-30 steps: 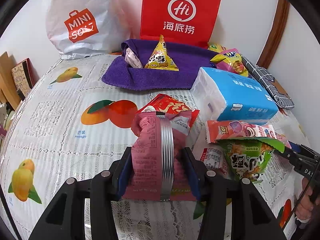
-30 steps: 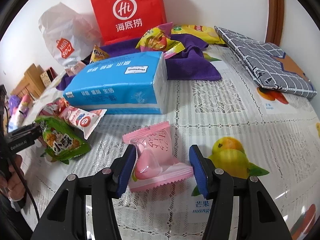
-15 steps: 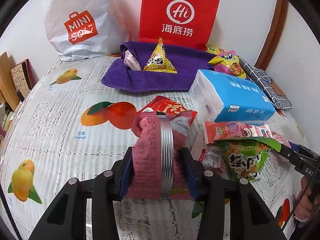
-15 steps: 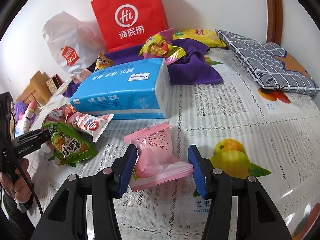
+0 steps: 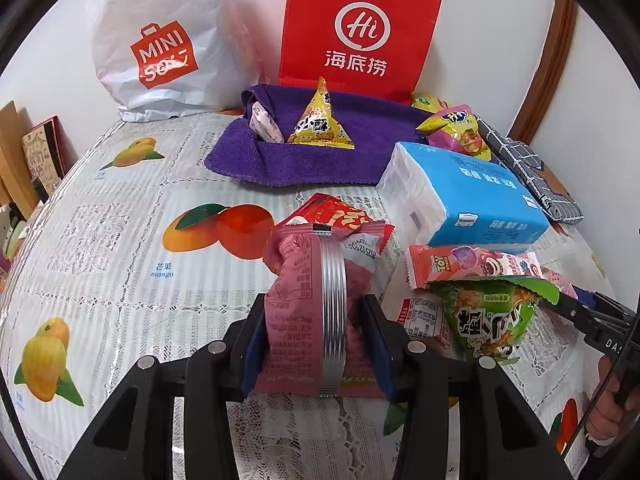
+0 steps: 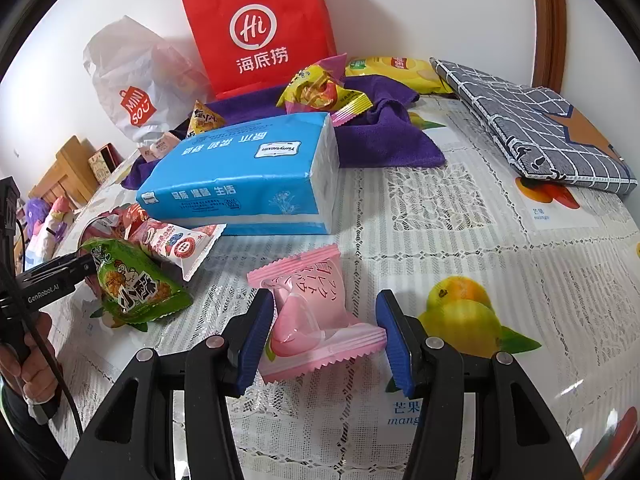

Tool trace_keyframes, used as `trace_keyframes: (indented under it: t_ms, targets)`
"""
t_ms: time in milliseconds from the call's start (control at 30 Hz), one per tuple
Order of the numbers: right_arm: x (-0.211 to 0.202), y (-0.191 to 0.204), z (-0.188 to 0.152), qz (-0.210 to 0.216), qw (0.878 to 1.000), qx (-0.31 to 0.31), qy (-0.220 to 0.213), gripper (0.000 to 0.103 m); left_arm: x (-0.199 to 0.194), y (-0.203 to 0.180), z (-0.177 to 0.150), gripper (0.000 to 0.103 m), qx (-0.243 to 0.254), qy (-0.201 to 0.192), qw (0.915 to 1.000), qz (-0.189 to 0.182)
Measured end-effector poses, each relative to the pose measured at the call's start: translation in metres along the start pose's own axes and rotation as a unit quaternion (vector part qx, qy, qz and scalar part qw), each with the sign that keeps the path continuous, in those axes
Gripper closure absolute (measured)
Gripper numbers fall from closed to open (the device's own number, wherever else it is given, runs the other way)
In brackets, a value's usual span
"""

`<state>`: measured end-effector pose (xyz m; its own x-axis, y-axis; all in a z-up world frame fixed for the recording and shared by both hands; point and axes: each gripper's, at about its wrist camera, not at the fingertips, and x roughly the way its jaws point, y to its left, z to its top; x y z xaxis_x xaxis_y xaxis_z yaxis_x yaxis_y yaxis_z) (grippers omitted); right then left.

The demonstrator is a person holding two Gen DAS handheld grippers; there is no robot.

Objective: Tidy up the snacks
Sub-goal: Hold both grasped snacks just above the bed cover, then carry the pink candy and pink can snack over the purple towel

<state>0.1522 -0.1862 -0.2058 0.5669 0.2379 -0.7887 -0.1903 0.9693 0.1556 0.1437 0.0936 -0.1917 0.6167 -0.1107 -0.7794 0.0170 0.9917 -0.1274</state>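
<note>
The left gripper (image 5: 316, 344) has its blue fingers (image 5: 253, 350) pressed on both sides of a dark pink snack packet (image 5: 304, 312), pinching it upright above the tabletop (image 5: 120, 248). The right gripper's (image 6: 326, 340) fingers (image 6: 256, 340) stand partly open around a pale pink wrapped sweet (image 6: 312, 316): the left pad touches it, the right stands clear. Beyond lie a green snack bag (image 6: 136, 284), a blue tissue pack (image 6: 248, 176) and, toward the far edge, a purple towel (image 5: 320, 156) bearing a yellow triangular packet (image 5: 322, 126).
</note>
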Motion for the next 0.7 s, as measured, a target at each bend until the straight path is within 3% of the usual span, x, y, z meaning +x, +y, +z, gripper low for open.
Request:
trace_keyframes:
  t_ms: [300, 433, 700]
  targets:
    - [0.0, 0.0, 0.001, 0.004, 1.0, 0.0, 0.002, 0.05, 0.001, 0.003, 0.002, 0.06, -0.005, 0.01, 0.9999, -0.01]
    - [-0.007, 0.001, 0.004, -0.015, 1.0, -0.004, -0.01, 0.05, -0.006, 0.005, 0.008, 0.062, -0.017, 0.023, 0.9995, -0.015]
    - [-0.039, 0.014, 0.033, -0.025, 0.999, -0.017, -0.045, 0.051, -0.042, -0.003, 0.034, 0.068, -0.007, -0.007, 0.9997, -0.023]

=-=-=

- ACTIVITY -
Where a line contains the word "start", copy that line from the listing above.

- EXPECTED ANSWER -
t_ms: time in milliseconds from the call's start (control at 30 Hz), one per tuple
Measured end-effector poses, each relative to the pose measured at the call's start: translation in metres along the start pose's own axes and rotation as a unit quaternion (vector part qx, qy, qz and scalar part qw), each with the sign that keeps the path continuous, in those axes

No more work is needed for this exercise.